§ Information supplied:
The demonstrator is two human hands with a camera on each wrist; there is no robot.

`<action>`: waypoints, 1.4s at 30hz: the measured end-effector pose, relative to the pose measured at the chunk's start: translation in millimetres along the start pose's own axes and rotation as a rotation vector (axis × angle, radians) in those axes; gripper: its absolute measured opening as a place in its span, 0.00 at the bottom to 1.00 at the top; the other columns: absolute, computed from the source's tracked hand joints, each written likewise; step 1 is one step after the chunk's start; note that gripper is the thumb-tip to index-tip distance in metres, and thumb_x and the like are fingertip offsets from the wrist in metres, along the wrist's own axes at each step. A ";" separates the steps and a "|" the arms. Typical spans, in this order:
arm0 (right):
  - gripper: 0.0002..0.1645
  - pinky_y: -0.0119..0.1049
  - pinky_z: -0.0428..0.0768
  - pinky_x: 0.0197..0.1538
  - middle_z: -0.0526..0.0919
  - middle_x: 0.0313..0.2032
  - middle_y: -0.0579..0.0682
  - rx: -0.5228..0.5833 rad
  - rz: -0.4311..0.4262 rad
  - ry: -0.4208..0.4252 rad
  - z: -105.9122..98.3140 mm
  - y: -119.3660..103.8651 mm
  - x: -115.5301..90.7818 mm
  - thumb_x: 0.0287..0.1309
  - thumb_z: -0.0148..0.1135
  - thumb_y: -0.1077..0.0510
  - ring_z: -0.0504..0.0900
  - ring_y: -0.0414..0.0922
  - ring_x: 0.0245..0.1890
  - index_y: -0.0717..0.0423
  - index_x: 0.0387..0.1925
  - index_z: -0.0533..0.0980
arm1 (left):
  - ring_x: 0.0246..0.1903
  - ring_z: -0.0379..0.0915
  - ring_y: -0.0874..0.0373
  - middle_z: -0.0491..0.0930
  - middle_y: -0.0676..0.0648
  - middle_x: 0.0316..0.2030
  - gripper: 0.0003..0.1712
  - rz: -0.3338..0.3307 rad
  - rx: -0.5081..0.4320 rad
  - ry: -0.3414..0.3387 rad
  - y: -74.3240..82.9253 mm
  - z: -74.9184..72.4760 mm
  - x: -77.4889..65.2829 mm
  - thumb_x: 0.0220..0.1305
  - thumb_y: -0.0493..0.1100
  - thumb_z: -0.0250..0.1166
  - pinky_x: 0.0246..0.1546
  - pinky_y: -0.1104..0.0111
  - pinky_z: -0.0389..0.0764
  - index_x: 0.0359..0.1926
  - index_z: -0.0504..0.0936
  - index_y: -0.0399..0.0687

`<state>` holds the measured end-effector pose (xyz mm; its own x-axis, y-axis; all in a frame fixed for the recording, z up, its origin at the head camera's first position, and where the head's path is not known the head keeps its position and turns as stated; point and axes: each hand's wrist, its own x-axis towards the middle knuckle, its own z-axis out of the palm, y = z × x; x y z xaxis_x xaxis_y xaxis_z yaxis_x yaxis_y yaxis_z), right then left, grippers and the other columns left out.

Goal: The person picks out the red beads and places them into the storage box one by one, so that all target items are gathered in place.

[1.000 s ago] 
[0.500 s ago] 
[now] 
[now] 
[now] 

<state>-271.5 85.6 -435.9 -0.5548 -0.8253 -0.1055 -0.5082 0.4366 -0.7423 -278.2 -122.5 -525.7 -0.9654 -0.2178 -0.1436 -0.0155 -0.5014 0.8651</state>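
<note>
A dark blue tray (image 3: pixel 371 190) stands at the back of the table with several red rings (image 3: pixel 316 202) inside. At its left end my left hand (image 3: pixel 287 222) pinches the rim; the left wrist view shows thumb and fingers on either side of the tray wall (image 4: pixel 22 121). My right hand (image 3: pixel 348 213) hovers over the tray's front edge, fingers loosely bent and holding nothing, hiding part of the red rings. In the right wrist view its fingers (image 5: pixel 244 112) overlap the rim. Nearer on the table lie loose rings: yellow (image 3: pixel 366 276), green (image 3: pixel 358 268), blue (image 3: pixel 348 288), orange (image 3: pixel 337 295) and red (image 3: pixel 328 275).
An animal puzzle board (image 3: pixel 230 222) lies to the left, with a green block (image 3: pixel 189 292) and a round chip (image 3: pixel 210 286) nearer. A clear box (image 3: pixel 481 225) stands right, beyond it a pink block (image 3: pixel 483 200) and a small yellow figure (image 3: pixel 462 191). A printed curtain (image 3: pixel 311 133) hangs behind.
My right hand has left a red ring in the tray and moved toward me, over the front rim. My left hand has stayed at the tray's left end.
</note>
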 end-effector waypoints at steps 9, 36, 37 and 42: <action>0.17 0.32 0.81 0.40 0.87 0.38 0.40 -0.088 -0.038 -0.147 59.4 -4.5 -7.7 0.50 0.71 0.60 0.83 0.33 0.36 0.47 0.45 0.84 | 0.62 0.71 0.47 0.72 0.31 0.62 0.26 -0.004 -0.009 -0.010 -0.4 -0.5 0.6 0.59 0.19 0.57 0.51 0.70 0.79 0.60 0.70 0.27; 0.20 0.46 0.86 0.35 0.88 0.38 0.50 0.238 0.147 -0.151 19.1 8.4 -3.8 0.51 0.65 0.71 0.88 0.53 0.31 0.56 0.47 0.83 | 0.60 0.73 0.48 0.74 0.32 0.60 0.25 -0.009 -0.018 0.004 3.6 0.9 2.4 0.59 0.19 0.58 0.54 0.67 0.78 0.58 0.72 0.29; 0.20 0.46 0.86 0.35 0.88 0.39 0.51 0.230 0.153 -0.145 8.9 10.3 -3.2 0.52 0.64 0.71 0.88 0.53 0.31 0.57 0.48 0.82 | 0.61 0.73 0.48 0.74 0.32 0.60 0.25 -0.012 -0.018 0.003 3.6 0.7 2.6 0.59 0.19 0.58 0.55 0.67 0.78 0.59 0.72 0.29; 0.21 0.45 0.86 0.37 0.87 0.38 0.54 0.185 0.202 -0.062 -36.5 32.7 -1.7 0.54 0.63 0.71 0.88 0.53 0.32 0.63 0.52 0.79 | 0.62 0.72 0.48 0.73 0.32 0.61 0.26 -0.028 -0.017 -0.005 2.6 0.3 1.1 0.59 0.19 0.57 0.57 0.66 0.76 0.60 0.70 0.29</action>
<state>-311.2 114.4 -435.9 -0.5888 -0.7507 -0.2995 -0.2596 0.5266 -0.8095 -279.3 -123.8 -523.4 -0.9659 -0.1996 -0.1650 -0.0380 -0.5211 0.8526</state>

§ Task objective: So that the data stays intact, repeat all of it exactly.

§ Exercise result:
The demonstrator is two human hands with a camera on each wrist; there is no robot.

`<action>`: waypoints, 1.4s at 30hz: the measured end-effector pose, relative to the pose measured at the chunk's start: translation in millimetres along the start pose's own axes and rotation as a rotation vector (axis × angle, radians) in those axes; gripper: its absolute measured opening as a place in its span, 0.00 at the bottom to 1.00 at the top; the other columns: absolute, computed from the source's tracked hand joints, each written likewise; step 1 is one step after the chunk's start; note that gripper is the thumb-tip to index-tip distance in metres, and thumb_x and the like are fingertip offsets from the wrist in metres, along the wrist's own axes at each step. A ";" separates the steps and a "|" the arms. Typical spans, in this order:
arm0 (right):
  - gripper: 0.0002..0.1645
  - pinky_y: -0.0119..0.1049
  - pinky_z: -0.0428..0.0768
  - pinky_x: 0.0197..0.1538
  - middle_z: -0.0526..0.0919
  - middle_x: 0.0313..0.2032
  - middle_y: -0.0579..0.0682
  - rx: -0.5228..0.5833 rad
  - rz: -0.4311..0.4262 rad
  - ry: -0.4208..0.4252 rad
  - z: -105.9122..98.3140 mm
  - y: -119.3660..103.8651 mm
  - x: -115.5301..90.7818 mm
  - thumb_x: 0.0287..0.1309
  - thumb_z: -0.0148..0.1135
  - thumb_y: -0.1077..0.0510
  - ring_z: -0.0504..0.0900
  - ring_y: -0.0414..0.0922
  - ring_x: 0.0245..0.1890
  - index_y: -0.0717..0.0423
  - index_x: 0.0387..0.1925
  - index_z: -0.0533..0.0980
arm1 (left):
  - ring_x: 0.0246..0.1903
  - ring_z: -0.0379..0.0915
  - ring_y: -0.0874..0.0373
  - middle_z: -0.0491..0.0930
  - middle_y: -0.0676..0.0648
  - middle_x: 0.0316..0.2030
  - gripper: 0.0003..0.1712
  - rz: -0.3338..0.3307 rad
  - rx: -0.5081..0.4320 rad
  - ry: -0.3414..0.3387 rad
  - y: -74.3240..82.9253 mm
  - z: -74.9184..72.4760 mm
  - x: -77.4889..65.2829 mm
  - thumb_x: 0.0220..0.1305
  - thumb_y: -0.0493..0.1100
  - thumb_z: -0.0250..0.1166
  - pinky_x: 0.0246..0.1546
  - pinky_y: -0.1104..0.0111
  - pinky_z: -0.0389..0.0764
  - index_x: 0.0359..0.1926
  - index_z: -0.0504..0.0936
  - index_y: -0.0399..0.0687

`<state>` holds the measured end-effector pose (xyz mm; its own x-axis, y-axis; all in a frame fixed for the recording, z up, its origin at the head camera's first position, and where the head's path is not known the head keeps its position and turns as stated; point and axes: each hand's wrist, its own x-axis towards the middle knuckle, its own z-axis out of the palm, y = z × x; x y z xaxis_x xaxis_y xaxis_z yaxis_x yaxis_y yaxis_z), right then left, grippers and the other columns left out.

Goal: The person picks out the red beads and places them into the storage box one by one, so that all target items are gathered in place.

[1.000 s ago] 
[0.500 s ago] 
[now] 
[now] 
[now] 

<state>-271.5 85.6 -435.9 -0.5548 -0.8253 -0.1055 -0.5082 0.4366 -0.7423 -278.2 -122.5 -525.7 -0.9654 -0.2178 -0.1436 -0.0155 -0.5014 0.8651</state>
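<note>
A dark blue tray (image 3: pixel 371 190) stands at the back of the table with several red rings (image 3: pixel 316 202) inside. At its left end my left hand (image 3: pixel 287 222) pinches the rim; the left wrist view shows thumb and fingers on either side of the tray wall (image 4: pixel 22 121). My right hand (image 3: pixel 348 213) hovers over the tray's front edge, fingers loosely bent and holding nothing, hiding part of the red rings. In the right wrist view its fingers (image 5: pixel 244 112) overlap the rim. Nearer on the table lie loose rings: yellow (image 3: pixel 366 276), green (image 3: pixel 358 268), blue (image 3: pixel 348 288), orange (image 3: pixel 337 295) and red (image 3: pixel 328 275).
An animal puzzle board (image 3: pixel 230 222) lies to the left, with a green block (image 3: pixel 189 292) and a round chip (image 3: pixel 210 286) nearer. A clear box (image 3: pixel 481 225) stands right, beyond it a pink block (image 3: pixel 483 200) and a small yellow figure (image 3: pixel 462 191). A printed curtain (image 3: pixel 311 133) hangs behind.
My right hand has left a red ring in the tray and moved toward me, over the front rim. My left hand has stayed at the tray's left end.
</note>
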 end-effector waypoints at steps 9, 36, 37 and 42: <action>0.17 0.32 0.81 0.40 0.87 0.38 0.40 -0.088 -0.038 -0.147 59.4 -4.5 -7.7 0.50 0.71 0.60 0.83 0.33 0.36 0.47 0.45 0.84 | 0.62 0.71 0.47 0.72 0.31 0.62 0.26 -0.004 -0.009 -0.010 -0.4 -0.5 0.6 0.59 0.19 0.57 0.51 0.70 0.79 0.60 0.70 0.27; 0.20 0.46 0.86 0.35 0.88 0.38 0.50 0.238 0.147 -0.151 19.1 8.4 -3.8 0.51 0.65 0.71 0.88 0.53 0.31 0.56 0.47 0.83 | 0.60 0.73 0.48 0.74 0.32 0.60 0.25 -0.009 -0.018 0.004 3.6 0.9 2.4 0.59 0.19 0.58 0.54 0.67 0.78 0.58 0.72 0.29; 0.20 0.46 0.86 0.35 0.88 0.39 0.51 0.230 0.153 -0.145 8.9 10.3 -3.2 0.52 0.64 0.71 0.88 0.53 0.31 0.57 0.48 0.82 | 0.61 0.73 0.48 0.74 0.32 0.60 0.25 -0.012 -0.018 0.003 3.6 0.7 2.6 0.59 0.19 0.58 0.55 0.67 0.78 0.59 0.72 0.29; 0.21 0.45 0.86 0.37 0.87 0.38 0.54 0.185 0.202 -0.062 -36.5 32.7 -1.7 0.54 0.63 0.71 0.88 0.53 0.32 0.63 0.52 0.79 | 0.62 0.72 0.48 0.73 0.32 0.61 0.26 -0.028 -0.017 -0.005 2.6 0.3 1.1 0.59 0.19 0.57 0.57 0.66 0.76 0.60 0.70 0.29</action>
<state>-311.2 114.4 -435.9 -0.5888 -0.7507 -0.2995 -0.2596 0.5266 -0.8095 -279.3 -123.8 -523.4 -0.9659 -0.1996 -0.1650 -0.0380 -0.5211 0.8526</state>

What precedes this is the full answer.